Iran is a signatory to the International Convention on Civil and Political Rights and the International Convention on the Rights of the Child, neither of which allows the execution of anyone under the age of 18.

However, according to Iran’s Islamic law, boys are punishable from the age of 15 and girls from the age of 9. Iranian officials say they wait until offenders reach 18 before they carry out death sentences.

Amnesty International says that Mr. Hejazi’s hanging brings the number of executions of juvenile offenders in Iran to five this year. Some 36 have been executed since 1990 and 132 are on the death row, the group says.

“The execution of juvenile offenders is prohibited under international law,” the group said Tuesday in a statement. As a party to the international conventions, Iran has agreed “not to execute anyone for crimes committed when they were under the age of 18,” the statement added.

Meanwhile, the judiciary summoned two prominent actors, Parviz Parastui and Ezzatolah Entezami, and a movie director, Kiumars Poorahmad, for trying to collect money to help Behnood Shojaee, who is on death row for a murder he committed when he was 17.

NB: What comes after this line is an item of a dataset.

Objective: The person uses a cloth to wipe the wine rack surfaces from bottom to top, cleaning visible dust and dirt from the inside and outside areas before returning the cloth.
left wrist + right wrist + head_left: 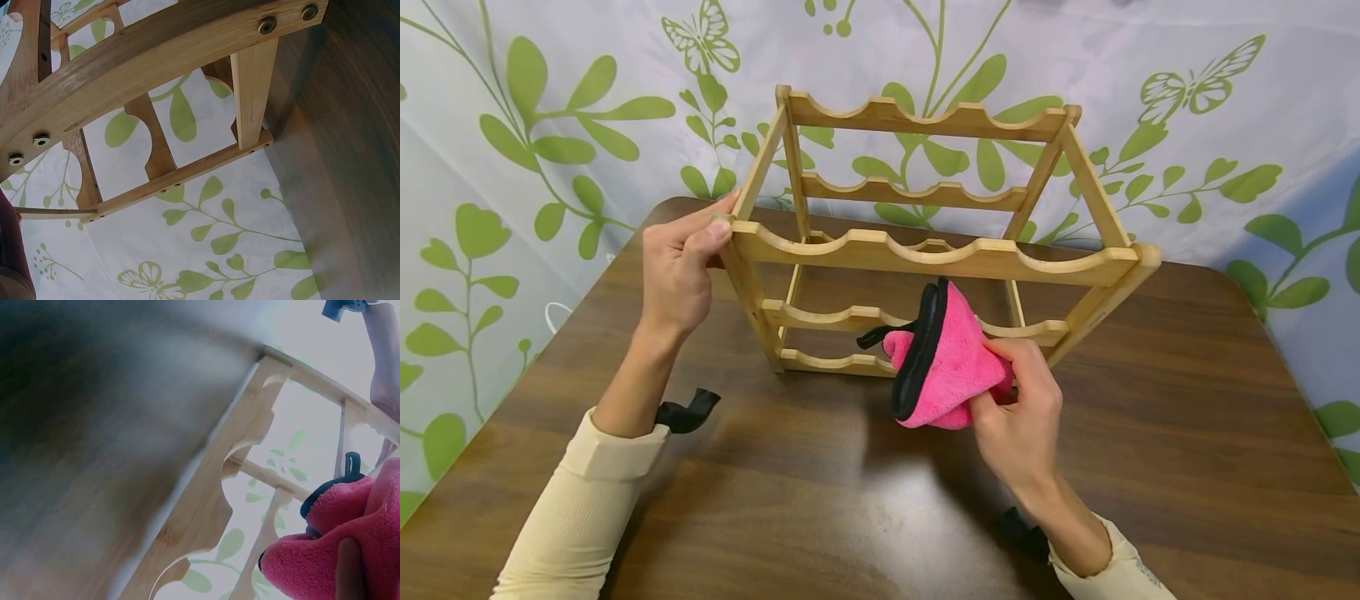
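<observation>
A light wooden wine rack with scalloped rails stands on the table. My left hand grips its upper front left corner, thumb on the near side. Bunched in my right hand is a pink fleecy cloth with black edging and a black loop. The cloth overlaps the front middle and lower rails in the head view. From the left wrist, the rack's side bar shows round screw heads. In the right wrist view one finger presses against the cloth, beside the rack's scalloped rail.
The dark brown wooden table reaches back to a white curtain printed with green leaves and butterflies. A black strap sticks out by my left wrist, and another black strap by the right one.
</observation>
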Demonstrator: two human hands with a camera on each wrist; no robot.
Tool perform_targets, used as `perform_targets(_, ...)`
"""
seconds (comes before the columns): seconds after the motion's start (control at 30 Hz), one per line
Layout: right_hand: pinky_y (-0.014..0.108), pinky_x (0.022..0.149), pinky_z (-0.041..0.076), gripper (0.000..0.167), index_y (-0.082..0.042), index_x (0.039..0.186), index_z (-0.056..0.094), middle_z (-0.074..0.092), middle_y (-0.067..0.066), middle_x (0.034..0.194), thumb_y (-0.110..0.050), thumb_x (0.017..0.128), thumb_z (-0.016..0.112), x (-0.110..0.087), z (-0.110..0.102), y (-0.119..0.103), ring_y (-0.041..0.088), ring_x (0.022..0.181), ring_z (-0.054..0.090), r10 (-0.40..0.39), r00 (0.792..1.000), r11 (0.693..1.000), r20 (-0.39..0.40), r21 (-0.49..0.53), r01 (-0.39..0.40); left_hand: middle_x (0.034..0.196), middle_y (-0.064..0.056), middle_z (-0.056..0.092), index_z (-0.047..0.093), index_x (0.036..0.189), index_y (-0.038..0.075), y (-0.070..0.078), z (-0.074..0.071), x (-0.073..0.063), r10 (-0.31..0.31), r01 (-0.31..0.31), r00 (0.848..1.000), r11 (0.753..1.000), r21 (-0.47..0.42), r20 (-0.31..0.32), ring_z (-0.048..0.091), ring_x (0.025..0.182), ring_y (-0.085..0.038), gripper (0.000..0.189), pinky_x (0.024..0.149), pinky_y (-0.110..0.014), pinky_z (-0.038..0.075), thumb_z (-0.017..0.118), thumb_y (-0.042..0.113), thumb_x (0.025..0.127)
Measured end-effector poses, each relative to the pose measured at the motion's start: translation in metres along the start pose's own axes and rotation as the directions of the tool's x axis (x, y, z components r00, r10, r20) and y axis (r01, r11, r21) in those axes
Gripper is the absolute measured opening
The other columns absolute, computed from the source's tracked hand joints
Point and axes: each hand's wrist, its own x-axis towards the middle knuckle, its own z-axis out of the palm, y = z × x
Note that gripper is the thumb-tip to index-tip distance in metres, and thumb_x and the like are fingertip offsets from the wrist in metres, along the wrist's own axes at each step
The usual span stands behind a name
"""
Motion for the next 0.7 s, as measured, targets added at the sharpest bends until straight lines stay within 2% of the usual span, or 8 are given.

The three have been asking people for donations to save Mr. Shojaee’s life. They said the victim’s family had agreed to spare him in return for a generous amount of money, called blood money under Iran’s law.

The bank account the three had set up for the donations was blocked by the judiciary.

A judiciary official, Mohammad Hossein Shamloo, told the ISNA news agency on Tuesday that the three were summoned after relatives of the victim filed a complaint denying that they had agreed to forgive the murder in return for blood money.